HEETSHL - Hospital de Emergência e Trauma Senador Humberto Lucena (PB) — Prova 2020
Leia as alternativas e em seguida marque a(s) que considerar CORRETAS. I - O uso de progesterona em pacientes com história prévia de Trabalho de Parto Prematuro espontâneo reduz o número de partos antes de 37 semanas, apesar do mecanismo de ação ainda ser incerto. II - A medida longitudinal do colo uterino entre 24 e 28 semanas mostrou-se inversamente proporcional ao risco de trabalho de parto prematuro (TPP), quando seu comprimento é menor que 25 mm. III - Os betamiméticos, em particular a ritodrina, mostraram-se mais efetivos no retardamento do trabalho de parto prematuro em relação à nifedipina, assim como possuem menos efeitos colaterais, sendo, portanto, as drogas de escolha. IV - O sulfato de magnésio está indicado para neuroproteção fetal em toda gestação que for interrompida entre 24 semanas e 31 semanas e 6 dias. V - A ultrassonografia com a medida do volume do líquido amniótico pela técnica do maior bolsão ou dos quatro quadrantes (ILA) constitui o melhor método para diagnóstico da amniorrexe prematura.
Progesterona e colo curto <25mm são preditores/preventivos TPP; Sulfato Mg para neuroproteção fetal 24-31s6d.

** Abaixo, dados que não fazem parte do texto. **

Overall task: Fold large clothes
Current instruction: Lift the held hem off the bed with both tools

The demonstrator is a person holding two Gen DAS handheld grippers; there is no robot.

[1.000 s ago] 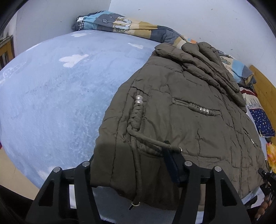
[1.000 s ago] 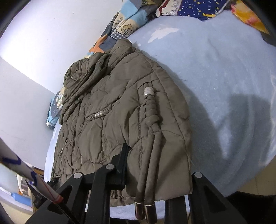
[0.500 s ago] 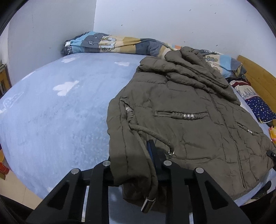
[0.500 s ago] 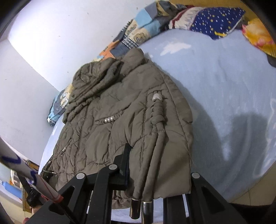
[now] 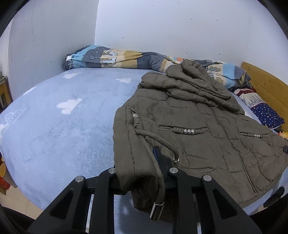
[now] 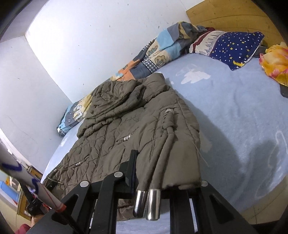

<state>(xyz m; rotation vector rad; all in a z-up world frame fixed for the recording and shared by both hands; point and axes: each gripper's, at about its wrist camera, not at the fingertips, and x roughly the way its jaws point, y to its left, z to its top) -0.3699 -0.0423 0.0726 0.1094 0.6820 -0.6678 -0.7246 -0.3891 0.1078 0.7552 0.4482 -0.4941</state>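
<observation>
An olive quilted jacket [image 5: 198, 126] lies on the light blue bed [image 5: 54, 129], hood toward the far wall. My left gripper [image 5: 138, 172] is shut on the jacket's near left hem corner, bunched between the fingers, with a metal-tipped drawcord [image 5: 157, 209] hanging below. In the right wrist view the jacket [image 6: 126, 136] stretches away to the left. My right gripper [image 6: 162, 178] is shut on the near right hem corner, and two metal-tipped drawcords [image 6: 146, 205] dangle over its frame.
A patchwork quilt [image 5: 126, 57] lies along the far wall. A star-print pillow [image 6: 235, 46] and an orange cloth [image 6: 275, 61] lie by the wooden headboard [image 6: 225, 16]. The bed's near edge drops to the floor [image 5: 10, 196]. A white pole [image 6: 27, 185] stands at the left.
Both grippers have lifted and drawn back with the hem held. The left hem has bunched up tighter between the left fingers. The views now look flatter across the bed.
</observation>
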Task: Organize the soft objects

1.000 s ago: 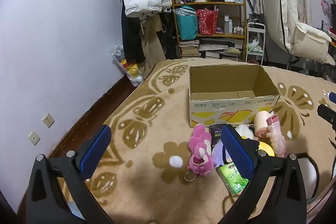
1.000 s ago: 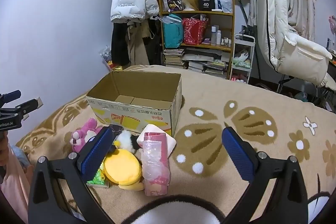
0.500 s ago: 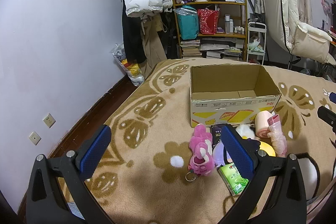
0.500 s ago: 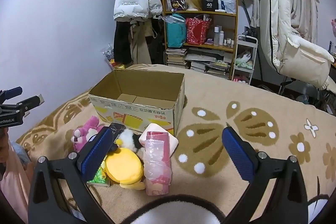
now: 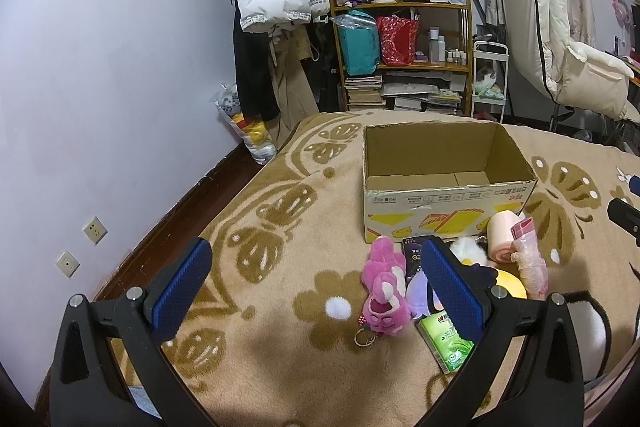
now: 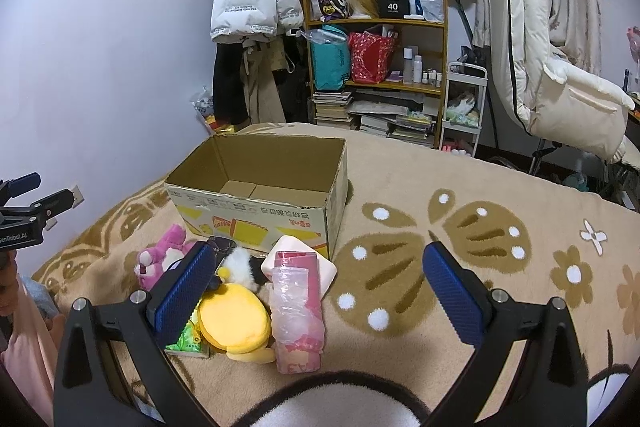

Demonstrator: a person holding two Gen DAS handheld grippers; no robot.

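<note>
You look over a tan blanket (image 5: 280, 227) patterned with brown butterflies and flowers dotted white. The cardboard box (image 6: 260, 203) is plain brown inside, its front printed cream with yellow shapes and red characters. Before it lie a magenta-pink plush (image 5: 384, 287), a lavender plush (image 5: 420, 291), a yellow round cushion (image 6: 234, 319), a white and black fluffy toy (image 6: 244, 265), a pale pink roll (image 5: 502, 237), a pink packet in clear wrap (image 6: 298, 311) and a green tissue pack (image 5: 446, 339). Your gripper pads (image 5: 180, 287) are blue with a fine dotted texture on black frames. The wall (image 5: 100, 67) is pale lilac.
</note>
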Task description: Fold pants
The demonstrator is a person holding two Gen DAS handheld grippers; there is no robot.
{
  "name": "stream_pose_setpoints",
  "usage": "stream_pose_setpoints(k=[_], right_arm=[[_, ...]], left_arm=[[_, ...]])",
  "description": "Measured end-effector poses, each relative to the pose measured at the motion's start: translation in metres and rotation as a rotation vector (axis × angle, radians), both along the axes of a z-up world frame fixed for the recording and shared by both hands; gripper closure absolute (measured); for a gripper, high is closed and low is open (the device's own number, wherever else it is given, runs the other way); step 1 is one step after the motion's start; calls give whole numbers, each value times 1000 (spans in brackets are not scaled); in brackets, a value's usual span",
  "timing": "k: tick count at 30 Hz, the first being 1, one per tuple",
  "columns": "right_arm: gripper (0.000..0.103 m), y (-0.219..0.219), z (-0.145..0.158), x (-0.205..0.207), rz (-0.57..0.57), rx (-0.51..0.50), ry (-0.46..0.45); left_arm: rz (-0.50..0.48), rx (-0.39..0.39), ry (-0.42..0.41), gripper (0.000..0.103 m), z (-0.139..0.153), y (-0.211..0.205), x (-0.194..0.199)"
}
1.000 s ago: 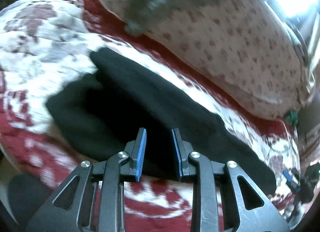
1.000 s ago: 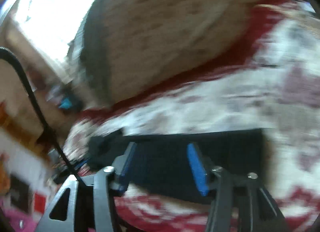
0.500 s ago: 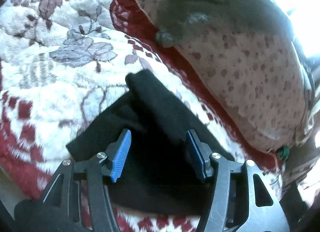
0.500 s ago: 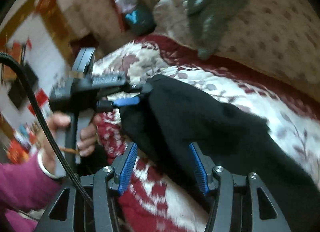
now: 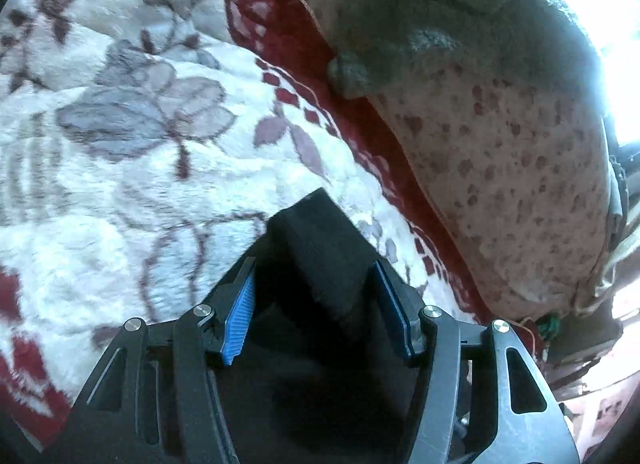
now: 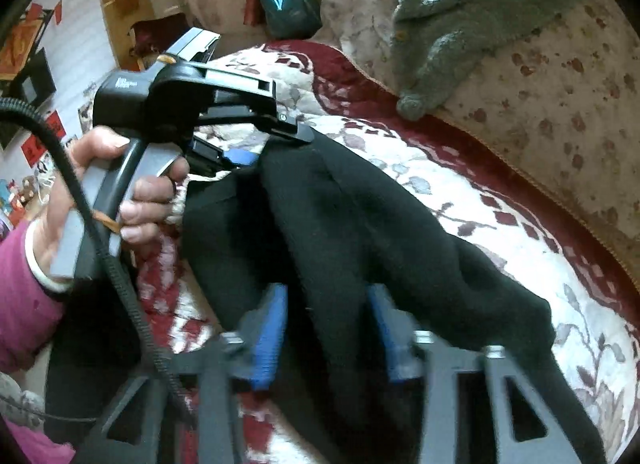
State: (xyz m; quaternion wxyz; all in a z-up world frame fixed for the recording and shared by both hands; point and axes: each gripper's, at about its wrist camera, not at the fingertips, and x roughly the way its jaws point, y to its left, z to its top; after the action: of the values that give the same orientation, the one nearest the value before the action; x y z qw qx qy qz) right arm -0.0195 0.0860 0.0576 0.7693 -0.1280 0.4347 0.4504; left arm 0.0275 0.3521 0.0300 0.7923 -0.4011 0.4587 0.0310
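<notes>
The floral blanket [image 5: 120, 192] carries the black pants [image 6: 360, 232] as a long dark band, its long axis running from my left gripper [image 5: 316, 300] at the far end, past my right gripper [image 6: 326, 328], toward the near right edge. My left jaws stand fairly wide, straddling a raised fold at the band's end without pressing it, having just opened and eased in a little. My right jaws have just been closing around a ridge of cloth (the blur hides whether the pads [image 6: 268, 340] bite yet).
</notes>
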Motion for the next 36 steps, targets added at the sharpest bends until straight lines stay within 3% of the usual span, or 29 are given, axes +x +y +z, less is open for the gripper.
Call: stream_pose_setpoints(k=[1,2,3,6,9,14,16,18,19,20,21,25,27,28,31,32,36], right_arm=[[87,-3,-1,3,4,8,5],[91,-7,2,5,1,28,13],[91,-10,4,8,-8,53,23],[92,-30,20,24,-72,131,53],[95,-50,41,34,-120,211,71],[95,-66,69,26,-105,307,99],[94,-60,66,17,-78,272,94],[86,-52,59,5,-84,228,53],[74,-44,55,-3,-84,201,34],[54,-39,51,-9,-75,188,28],[48,-31,48,-17,-62,165,13],[47,0,34,-43,-5,39,-96],[47,15,24,-48,-24,-99,-241],[53,20,18,-49,-10,-138,-286],[89,21,6,-34,31,-101,-194],[93,17,7,-28,20,-77,-164],[95,-4,27,-22,10,35,-72]], left_arm=[[3,22,-10,60,3,-2,2],[2,51,-18,80,9,-4,4],[-3,62,-25,85,14,-6,6],[-19,31,-107,91,41,-10,7],[-45,67,-194,92,79,-19,-1],[-67,110,-243,92,105,-23,-28],[-36,138,-215,92,100,-18,-37],[-19,108,-195,92,92,-10,-44],[-12,96,-189,92,89,-7,-48],[-5,91,-185,92,88,-5,-51],[-1,93,-183,92,87,-5,-53],[-6,93,-188,92,89,-8,-58],[-9,89,-198,92,92,-10,-60],[-10,87,-203,92,93,-11,-62],[-11,88,-196,92,92,-11,-64],[-12,86,-192,92,91,-10,-67],[0,84,-188,92,89,-3,-81]])
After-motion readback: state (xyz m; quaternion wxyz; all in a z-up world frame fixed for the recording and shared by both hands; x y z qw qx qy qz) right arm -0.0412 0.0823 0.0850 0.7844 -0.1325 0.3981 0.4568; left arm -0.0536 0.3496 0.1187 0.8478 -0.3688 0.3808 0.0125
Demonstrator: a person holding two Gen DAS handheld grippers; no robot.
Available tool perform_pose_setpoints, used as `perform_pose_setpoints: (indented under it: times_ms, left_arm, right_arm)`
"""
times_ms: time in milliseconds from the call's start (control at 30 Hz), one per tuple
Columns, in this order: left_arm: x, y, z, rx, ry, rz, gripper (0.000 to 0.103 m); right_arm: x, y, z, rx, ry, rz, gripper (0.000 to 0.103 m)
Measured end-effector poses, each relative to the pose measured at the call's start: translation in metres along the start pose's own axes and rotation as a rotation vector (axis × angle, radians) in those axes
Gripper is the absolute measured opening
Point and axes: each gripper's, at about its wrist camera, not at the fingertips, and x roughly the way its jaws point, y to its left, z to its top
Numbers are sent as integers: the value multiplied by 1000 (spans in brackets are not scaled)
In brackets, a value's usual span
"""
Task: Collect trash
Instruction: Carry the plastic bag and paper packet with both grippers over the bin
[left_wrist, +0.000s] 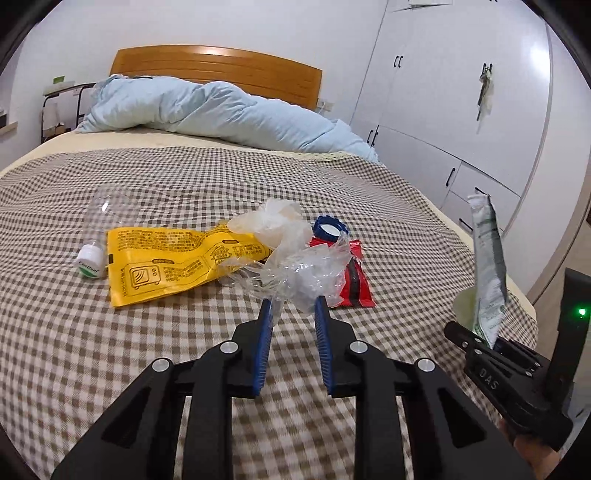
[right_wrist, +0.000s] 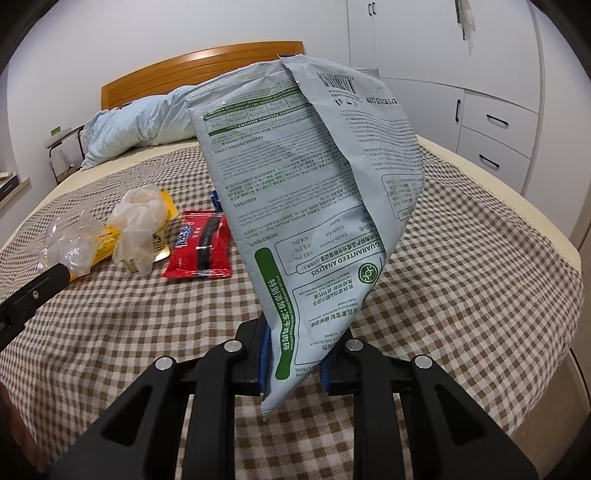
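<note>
Left wrist view, left to right: bottle (left_wrist: 94, 236) at 9 o'clock, yellow pouch (left_wrist: 177, 262), glove (left_wrist: 273, 221), blue cap (left_wrist: 330, 228), red packet (left_wrist: 356, 280), all on checked bed (left_wrist: 147, 369). Left gripper (left_wrist: 293, 306) pinched on clear wrap (left_wrist: 295, 273): crinkled, featherlight, slippery; best taken at a bunched fold. At 3 o'clock, right gripper (right_wrist: 295, 354) clamped on grey bag (right_wrist: 314, 184), limp, held upright by its corner.

Black grippers (left_wrist: 293, 301), blue ribbed jaws, silver screws.
</note>
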Motion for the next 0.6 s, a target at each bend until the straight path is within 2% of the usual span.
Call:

A progesterona é eficaz na redução do risco de Trabalho de Parto Prematuro (TPP) em pacientes com história prévia ou colo uterino curto. A medida do colo uterino é um importante preditor de TPP. O sulfato de magnésio é a droga de escolha para neuroproteção fetal em gestações interrompidas entre 24 semanas e 31 semanas e 6 dias, devido à sua capacidade de reduzir o risco de paralisia cerebral.
O Trabalho de Parto Prematuro (TPP) é uma das principais causas de morbimortalidade neonatal, sendo um desafio significativo na obstetrícia. A identificação de fatores de risco e a implementação de estratégias preventivas são cruciais. A progesterona tem se mostrado eficaz na redução do risco de TPP em populações selecionadas, como gestantes com história prévia de parto prematuro ou com colo uterino curto detectado por ultrassonografia. A medida do colo uterino, portanto, é uma ferramenta diagnóstica e preditiva valiosa. No manejo do TPP, a tocolise visa prolongar a gestação para permitir a administração de corticoesteroides para maturação pulmonar fetal e, quando indicado, sulfato de magnésio para neuroproteção. Os betamiméticos, embora eficazes, são menos preferíveis que a nifedipina devido ao seu perfil de efeitos colaterais. A neuroproteção fetal com sulfato de magnésio é uma intervenção comprovada que melhora os desfechos neurológicos em prematuros extremos. O diagnóstico de amniorrexe prematura, por sua vez, é primariamente clínico, com a ultrassonografia sendo útil para avaliar o volume de líquido amniótico, mas não como método diagnóstico principal.
A progesterona, administrada em pacientes com história prévia de TPP espontâneo ou com colo uterino curto, demonstrou reduzir significativamente o risco de partos antes de 37 semanas. Seu mecanismo de ação exato ainda é incerto, mas envolve a manutenção da quiescência uterina.
O sulfato de magnésio é indicado para neuroproteção fetal em gestações que serão interrompidas entre 24 semanas e 31 semanas e 6 dias. Sua administração reduz o risco de paralisia cerebral e outras morbidades neurológicas em recém-nascidos prematuros.
A medida longitudinal do colo uterino por ultrassonografia transvaginal, especialmente entre 24 e 28 semanas, é um forte preditor de TPP. Um comprimento menor que 25 mm está inversamente relacionado ao risco de TPP, indicando a necessidade de intervenções preventivas.